# PROBLEM STATEMENT:
Give back exactly the lines from the beginning of the listing below to the line holding "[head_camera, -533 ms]", both ends included; the pictures stay out.

####################

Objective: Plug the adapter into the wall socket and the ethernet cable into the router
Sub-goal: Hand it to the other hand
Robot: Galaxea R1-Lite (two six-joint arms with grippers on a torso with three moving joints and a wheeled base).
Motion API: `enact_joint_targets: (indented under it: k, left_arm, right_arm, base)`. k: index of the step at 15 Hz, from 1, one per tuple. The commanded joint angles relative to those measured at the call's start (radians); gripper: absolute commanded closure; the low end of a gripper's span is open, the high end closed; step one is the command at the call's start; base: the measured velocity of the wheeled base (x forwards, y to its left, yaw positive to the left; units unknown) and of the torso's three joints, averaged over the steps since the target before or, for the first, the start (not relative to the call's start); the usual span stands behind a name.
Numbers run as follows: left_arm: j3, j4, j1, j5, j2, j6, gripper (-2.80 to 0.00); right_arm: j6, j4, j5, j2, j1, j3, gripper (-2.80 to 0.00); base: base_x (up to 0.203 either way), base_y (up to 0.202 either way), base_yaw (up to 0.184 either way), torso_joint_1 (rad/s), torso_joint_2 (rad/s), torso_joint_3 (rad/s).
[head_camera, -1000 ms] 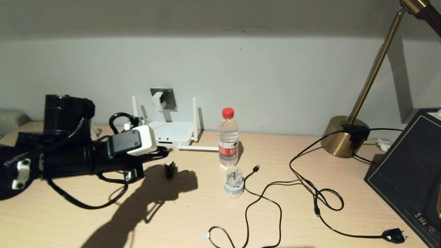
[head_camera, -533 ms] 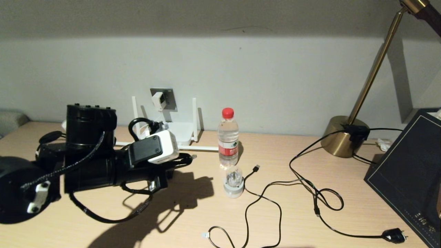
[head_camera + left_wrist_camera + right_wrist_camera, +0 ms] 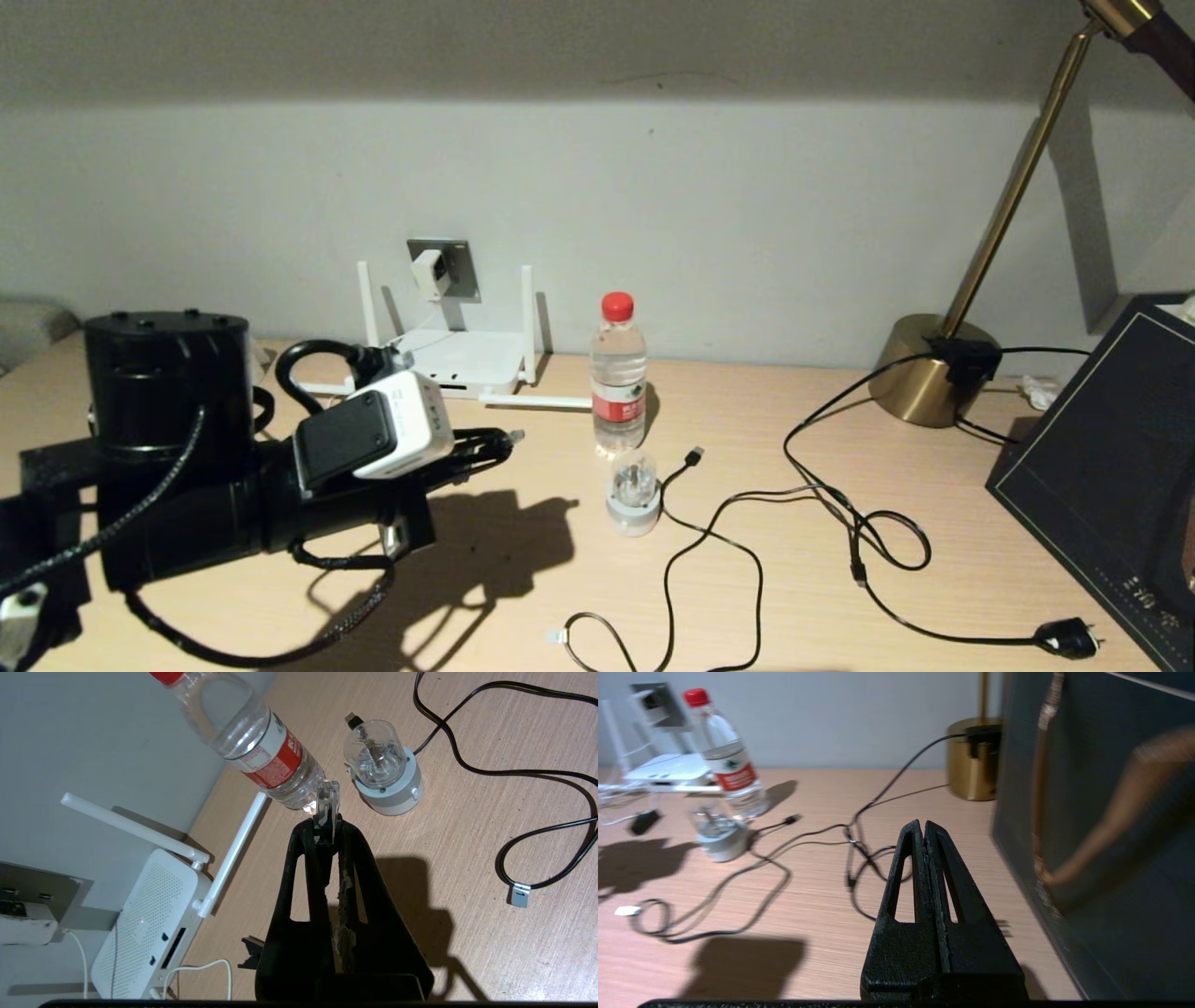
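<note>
Swung out from the router (image 3: 464,359), now clear of its front.
Left gripper (image 3: 327,823) clamped on the ethernet cable (image 3: 326,805) plug, above the table (image 3: 747,607) near bottle (image 3: 618,373); adapter (image 3: 428,273) in wall socket (image 3: 446,268); right gripper (image 3: 924,833) closed, empty.

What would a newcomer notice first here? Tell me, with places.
The big black left arm fills the near left of the desk, its left gripper shut on the ethernet cable by its clear plug, short of the router. Behind the router, the adapter already sits in the wall socket. To the right stand a red-capped water bottle and a brass lamp amid loose black cables.
</note>
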Motion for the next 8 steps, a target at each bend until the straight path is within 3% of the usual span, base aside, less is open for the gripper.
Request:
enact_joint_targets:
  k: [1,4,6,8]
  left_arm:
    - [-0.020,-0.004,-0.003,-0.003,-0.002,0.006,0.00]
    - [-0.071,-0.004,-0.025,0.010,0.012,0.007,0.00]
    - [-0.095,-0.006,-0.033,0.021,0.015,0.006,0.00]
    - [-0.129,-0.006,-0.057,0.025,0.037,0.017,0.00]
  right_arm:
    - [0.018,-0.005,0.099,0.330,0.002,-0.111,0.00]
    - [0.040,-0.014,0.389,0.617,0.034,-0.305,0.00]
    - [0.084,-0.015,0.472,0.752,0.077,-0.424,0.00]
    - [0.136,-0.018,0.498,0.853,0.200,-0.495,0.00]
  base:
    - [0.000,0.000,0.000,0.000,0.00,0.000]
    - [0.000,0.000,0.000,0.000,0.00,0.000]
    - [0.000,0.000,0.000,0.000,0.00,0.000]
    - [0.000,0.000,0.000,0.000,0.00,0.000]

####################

# RESULT FOR THIS EXERCISE:
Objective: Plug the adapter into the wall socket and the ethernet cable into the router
Sub-goal: Hand it to the other hand
Robot: Galaxea R1-Lite (two six-joint arms with grippers on a torso with three moving joints and a wheeled base).
Motion API: `enact_joint_targets: (indented under it: k, left_arm, right_arm, base)`. k: index of the step at 15 Hz, from 1, one per tuple. The commanded joint angles relative to those measured at the call's start (radians); gripper: absolute commanded closure; the low end of a gripper's span is open, the high end closed; step one is the command at the call's start; base: the measured velocity of the wheeled base (x forwards, y to its left, yaw positive to the left; units unknown) and of the torso's three joints, averaged over the steps since the target before or, for the first, the start (not relative to the call's start); the usual span stands behind a name.
Numbers run as follows: left_arm: j3, j4, j1, j5, j2, j6, gripper (-2.80 to 0.00); right_arm: j6, j4, j5, j2, j1, j3, gripper (-2.80 to 0.00); base: base_x (up to 0.203 either way), base_y (up to 0.202 either way), base_yaw (up to 0.184 either way), torso_joint_1 (rad/s), torso_joint_2 (rad/s), torso_joint_3 (rad/s).
[head_camera, -1000 ms] 
[head_camera, -533 ms] 

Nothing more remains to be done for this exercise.